National lockdown could hurt export revenue
Navin Fluorine’s specialty fluorochemical business received a boost in FY21 as many Indian pharmaceutical and agrochemical companies looked for import substitutes de-risking their supply chain out of China. This helped the specialty fluorochemical segment report a 37% growth YoY in domestic revenues to Rs 271 crore in FY21.
Radhesh Welling, the managing director of Navin Fluorine said in the Q4 earnings call that the import substitution from pharmaceutical and agrochemical companies is still providing “extremely strong momentum” to its specialty fluorochemicals segment. He added that the Indian specialty fluorochemical space is aware of the pricing power of Chinese suppliers, which were the dominant chemical supplier before the Chinese government shut chemical factories due to rising pollution levels. On a cautionary note, Welling said, “We will not let import substitution be the primary driver of our strategy.”
Exports of refrigerants showed some revival signs at the close of Q3FY21. However, the company’s containers en route to North America were delayed due to the Suez Canal blockage in March 2021. Expecting no such supply chain issues going forward, and with stable demand from international automobile manufacturers, brokerages said the segment will register a 5-7% growth in FY22.
With exports accounting for half of annual revenue, the management is looking to shore up its supply chain in FY22. Welling said that despite the second wave of Covid-19, in April and early May 2021, no supply chain issues were witnessed. For now, the company’s containers are moving smoothly, but he said if there’s a national lockdown in June, the supply chain could take a hit.
Specialty fluorochemicals the saviour again?
The outperformer in the chemicals market in FY21 was specialty chemicals. This was down to the rise in demand from the pharmaceutical and agrochemical sector coupled with import substitution and a lower reliance on Chinese products. This helped specialty chemical companies like Alkyl Amines Chemicals and Deepak Nitrite.

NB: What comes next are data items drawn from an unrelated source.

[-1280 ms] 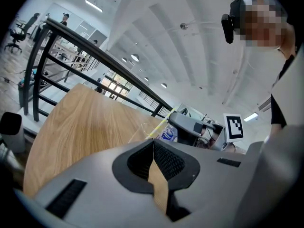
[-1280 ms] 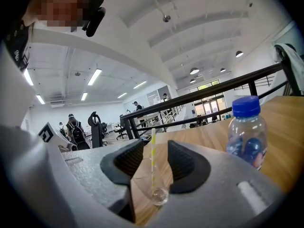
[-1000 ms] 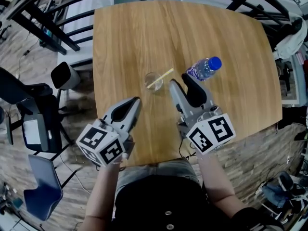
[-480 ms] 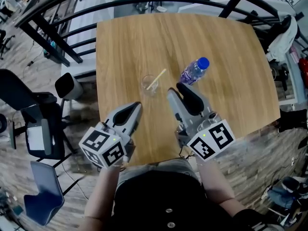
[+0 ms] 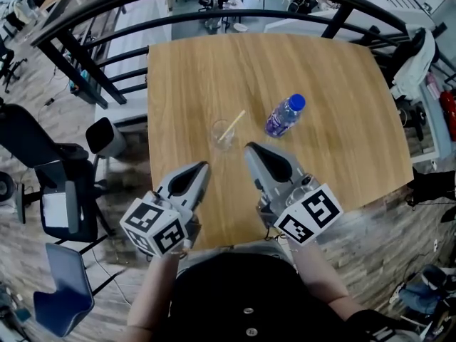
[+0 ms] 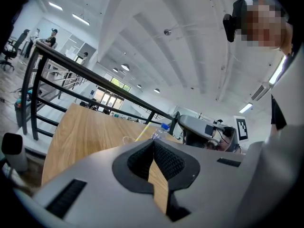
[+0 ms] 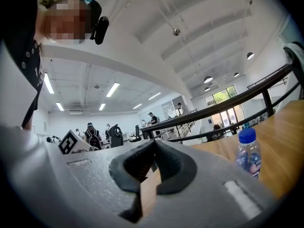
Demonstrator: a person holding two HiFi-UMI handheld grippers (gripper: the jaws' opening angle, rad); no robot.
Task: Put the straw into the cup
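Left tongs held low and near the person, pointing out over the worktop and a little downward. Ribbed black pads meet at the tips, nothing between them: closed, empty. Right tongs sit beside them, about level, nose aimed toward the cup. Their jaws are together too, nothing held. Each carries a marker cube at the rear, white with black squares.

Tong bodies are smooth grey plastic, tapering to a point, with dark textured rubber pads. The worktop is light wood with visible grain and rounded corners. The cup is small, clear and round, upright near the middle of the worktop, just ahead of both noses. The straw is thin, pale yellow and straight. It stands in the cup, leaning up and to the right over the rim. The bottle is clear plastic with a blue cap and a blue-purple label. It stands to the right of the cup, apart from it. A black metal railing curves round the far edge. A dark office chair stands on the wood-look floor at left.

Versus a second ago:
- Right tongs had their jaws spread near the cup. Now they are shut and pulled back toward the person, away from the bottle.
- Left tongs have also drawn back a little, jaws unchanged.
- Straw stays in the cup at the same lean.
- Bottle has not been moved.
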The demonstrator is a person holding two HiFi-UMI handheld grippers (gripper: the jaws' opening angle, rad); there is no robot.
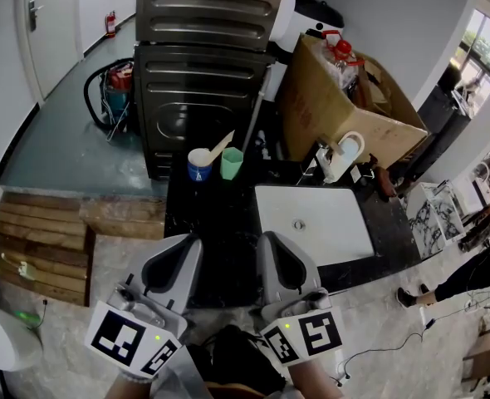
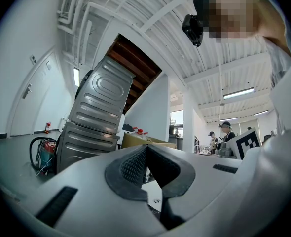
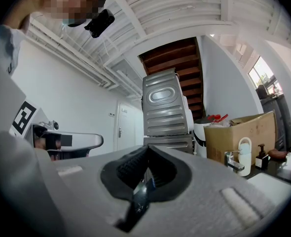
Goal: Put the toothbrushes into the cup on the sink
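Observation:
On the black counter (image 1: 212, 223) stand a white and blue cup (image 1: 199, 166) and a green cup (image 1: 232, 163), left of the white sink (image 1: 345, 223). A cream toothbrush (image 1: 221, 147) leans out of the white and blue cup. My left gripper (image 1: 193, 241) and right gripper (image 1: 266, 238) are side by side at the counter's near edge, well short of the cups. Both are shut with nothing between the pads. The left gripper view (image 2: 145, 149) and right gripper view (image 3: 146, 152) show the jaw tips meeting. No other toothbrush is plainly visible.
A grey washing machine (image 1: 203, 73) stands behind the cups and an open cardboard box (image 1: 336, 98) to its right. A faucet (image 1: 328, 152) and white bottle (image 1: 350, 148) sit at the sink's far edge. Wooden pallets (image 1: 54, 239) lie on the left floor.

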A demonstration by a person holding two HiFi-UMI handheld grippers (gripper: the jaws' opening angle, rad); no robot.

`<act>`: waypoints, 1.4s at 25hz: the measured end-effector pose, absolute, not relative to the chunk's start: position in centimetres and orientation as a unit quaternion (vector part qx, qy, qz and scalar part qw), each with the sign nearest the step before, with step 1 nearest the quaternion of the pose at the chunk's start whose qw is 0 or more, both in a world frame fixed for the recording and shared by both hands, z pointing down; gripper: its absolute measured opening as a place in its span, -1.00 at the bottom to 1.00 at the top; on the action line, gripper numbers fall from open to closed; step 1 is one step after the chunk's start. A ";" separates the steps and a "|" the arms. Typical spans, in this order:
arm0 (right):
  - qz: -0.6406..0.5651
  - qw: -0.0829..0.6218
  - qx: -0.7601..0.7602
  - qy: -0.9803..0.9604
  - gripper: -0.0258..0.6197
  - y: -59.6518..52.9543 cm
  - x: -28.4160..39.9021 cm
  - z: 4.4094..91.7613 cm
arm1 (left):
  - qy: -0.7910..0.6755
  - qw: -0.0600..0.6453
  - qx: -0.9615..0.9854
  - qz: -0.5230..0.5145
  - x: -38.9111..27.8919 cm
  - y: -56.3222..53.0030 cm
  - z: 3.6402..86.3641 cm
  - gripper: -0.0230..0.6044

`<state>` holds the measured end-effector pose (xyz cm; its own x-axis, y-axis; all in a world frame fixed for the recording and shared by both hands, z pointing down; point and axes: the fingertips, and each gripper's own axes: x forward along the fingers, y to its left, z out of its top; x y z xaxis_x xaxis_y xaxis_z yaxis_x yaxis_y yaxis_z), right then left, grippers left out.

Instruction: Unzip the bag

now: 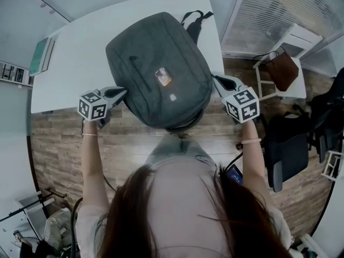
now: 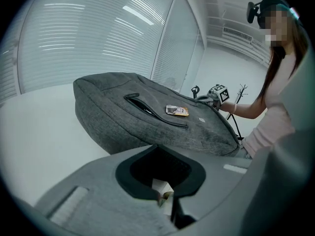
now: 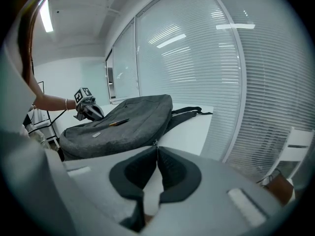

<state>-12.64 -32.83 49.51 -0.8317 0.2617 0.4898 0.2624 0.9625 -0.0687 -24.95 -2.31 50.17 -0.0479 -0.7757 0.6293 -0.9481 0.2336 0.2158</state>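
Observation:
A grey backpack (image 1: 161, 47) lies flat on the white table (image 1: 75, 52), with its front-pocket zipper (image 1: 141, 74) and a small orange patch (image 1: 163, 76) facing up. My left gripper (image 1: 123, 92) meets the bag's left edge. In the left gripper view its jaws (image 2: 156, 146) stand closed right against the bag's side (image 2: 123, 124), apparently pinching fabric. My right gripper (image 1: 215, 78) is at the bag's right edge. There it (image 3: 157, 146) is shut on a small zipper pull (image 3: 156, 142) beside the backpack (image 3: 128, 127). The bag's black straps (image 3: 189, 112) trail toward the far end of the table.
The table's near edge runs just under both grippers, with wooden floor (image 1: 70, 144) below it. A white chair holding a brown bag (image 1: 282, 71) and a black office chair (image 1: 287, 144) stand to the right. A flat green-edged item (image 1: 40, 55) lies at the table's left end.

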 end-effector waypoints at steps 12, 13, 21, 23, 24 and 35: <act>-0.007 0.256 -0.131 -0.958 -0.88 -33.4 -15.1 49.1 | -0.716 0.338 0.598 0.126 -24.9 -2.3 50.0 -0.89; -0.007 0.256 -0.130 -0.958 -0.88 -33.5 -15.2 49.1 | -0.715 0.340 0.598 0.125 -25.0 -2.3 50.0 -0.89; -0.015 0.247 -0.133 -0.960 -0.88 -33.8 -16.2 49.2 | -0.709 0.347 0.603 0.118 -25.1 -2.3 50.1 -0.89; -0.018 0.247 -0.140 -0.959 -0.88 -33.9 -16.5 49.3 | -0.713 0.347 0.598 0.117 -25.0 -2.4 50.1 -0.89; -0.021 0.248 -0.145 -0.958 -0.88 -33.9 -16.6 49.3 | -0.716 0.348 0.594 0.115 -25.0 -2.3 50.1 -0.89; -0.027 0.244 -0.205 -0.947 -0.88 -34.3 -18.4 49.3 | -0.758 0.361 0.529 0.125 -25.2 -2.5 50.2 -0.89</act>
<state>-18.39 -34.30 49.31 -0.7968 0.3749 0.4739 0.4017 0.9145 -0.0481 -25.19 -2.54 50.15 -0.1808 -0.7115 0.6791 -0.8919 0.4096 0.1917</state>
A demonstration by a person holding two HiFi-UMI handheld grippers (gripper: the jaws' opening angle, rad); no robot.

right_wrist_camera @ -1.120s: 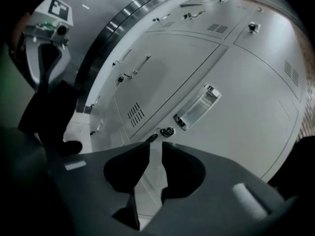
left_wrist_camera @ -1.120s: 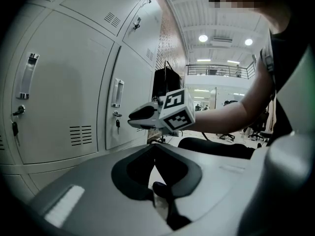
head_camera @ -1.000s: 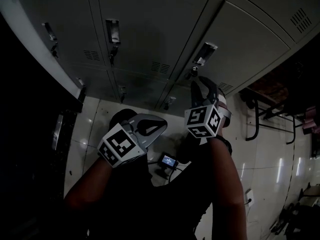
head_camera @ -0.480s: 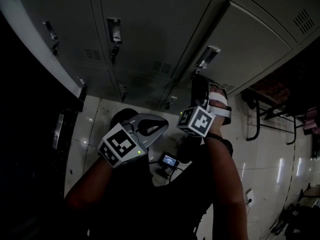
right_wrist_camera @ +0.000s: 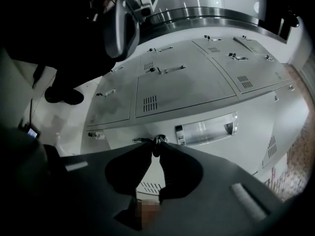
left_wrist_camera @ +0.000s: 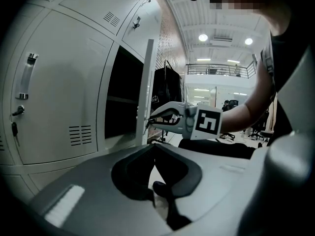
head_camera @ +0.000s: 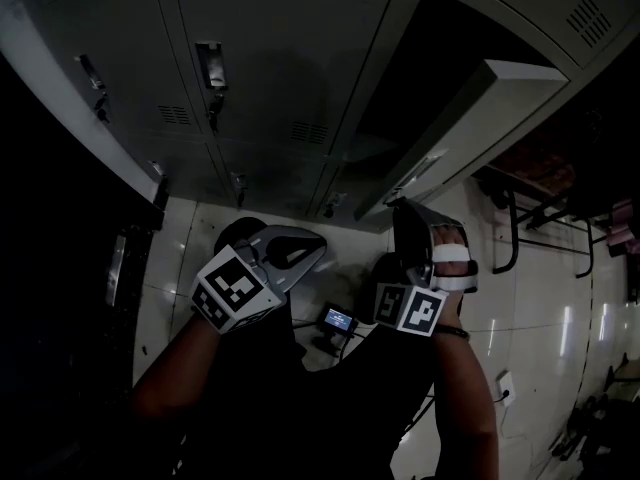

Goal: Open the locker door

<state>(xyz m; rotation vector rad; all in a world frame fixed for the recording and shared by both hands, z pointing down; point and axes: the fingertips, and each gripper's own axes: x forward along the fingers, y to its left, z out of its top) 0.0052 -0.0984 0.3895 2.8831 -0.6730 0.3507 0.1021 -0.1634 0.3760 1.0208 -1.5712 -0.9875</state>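
Note:
The grey locker door (head_camera: 480,108) stands swung out from its dark compartment (head_camera: 430,58). My right gripper (head_camera: 399,206) is at the door's lower edge, shut on the small metal key (right_wrist_camera: 158,139) beside the handle recess (right_wrist_camera: 206,128). In the left gripper view the right gripper (left_wrist_camera: 147,122) pinches at the edge of the open door (left_wrist_camera: 146,82). My left gripper (head_camera: 320,246) hangs to the left, away from the lockers, its jaws together with nothing in them.
Closed locker doors with handles (head_camera: 210,66) fill the wall to the left. A dark cabinet (head_camera: 60,218) stands at far left. A metal chair frame (head_camera: 530,218) is at the right. A small lit device (head_camera: 338,320) lies on the tiled floor by the person's feet.
The right gripper's jaws closed on the key and drew back toward the person. The locker door swung out with it, from shut to open. The left gripper barely moved.

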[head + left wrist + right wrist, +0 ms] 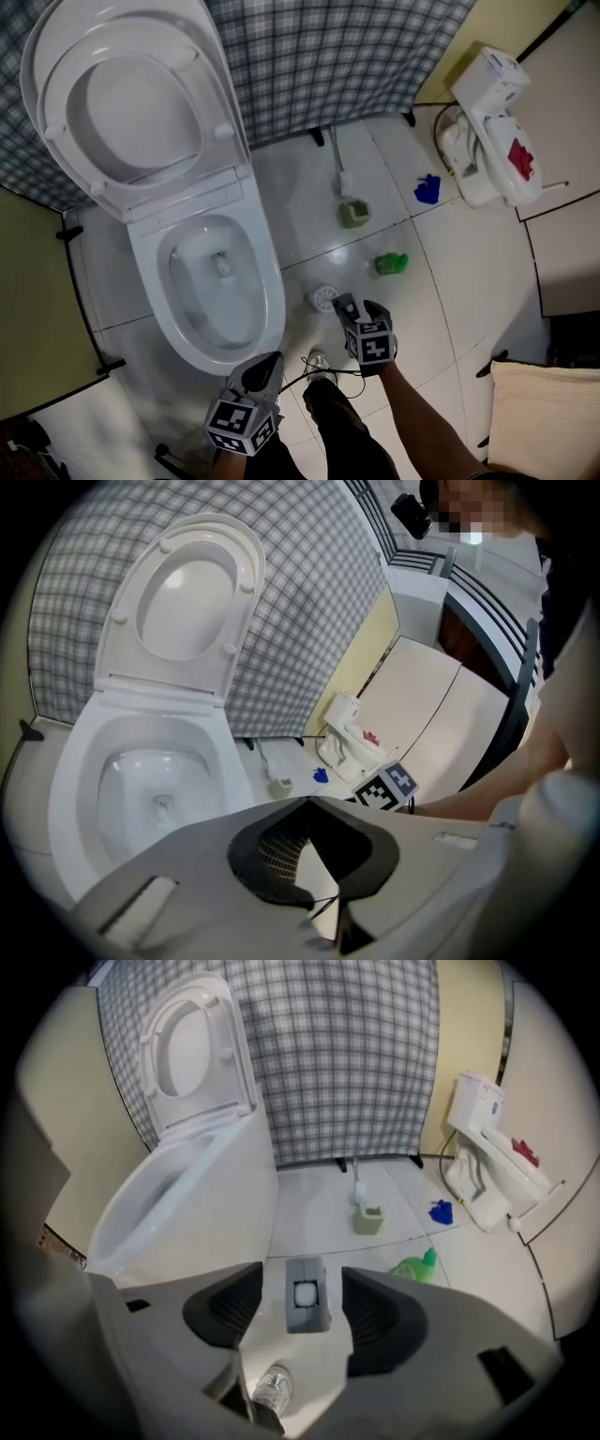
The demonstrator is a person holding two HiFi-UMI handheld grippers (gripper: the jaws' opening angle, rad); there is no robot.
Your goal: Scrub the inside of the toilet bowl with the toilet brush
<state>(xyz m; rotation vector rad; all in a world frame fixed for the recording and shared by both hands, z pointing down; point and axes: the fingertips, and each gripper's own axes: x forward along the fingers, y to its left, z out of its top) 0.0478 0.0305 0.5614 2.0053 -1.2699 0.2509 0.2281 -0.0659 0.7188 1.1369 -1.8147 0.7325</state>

Navin Fluroine’s specialty fluorochemicals and CRAMs segment continued the strong growth despite the pandemic which is a positive sign for the company. The company is looking to invest heavily in these segments. A capex of Rs 195 crore will augur well for the specialty fluorochemical division and the CRAMs segment. Further, clearing up the supply chain will ensure Navin Fluorine’s exports aren’t delayed as 50% of the company’s annual revenue came from the international market.
Heading into FY22, the company is switching product lines, favouring the in-demand specialty segment. This bodes well, as momentum for pharmaceuticals and agrochemicals is still strong. Once the automobile and textile industries recover, refrigerants and inorganic fluorides will also bounce back. But with the country reeling under the second Covid-19 wave, the company is banking on the continued success of its specialty fluorochemicals division. With so many pure-play specialty companies in the market, this demand could be plugged. The competition could pour cold water over its expectation of cashing in on rising demand.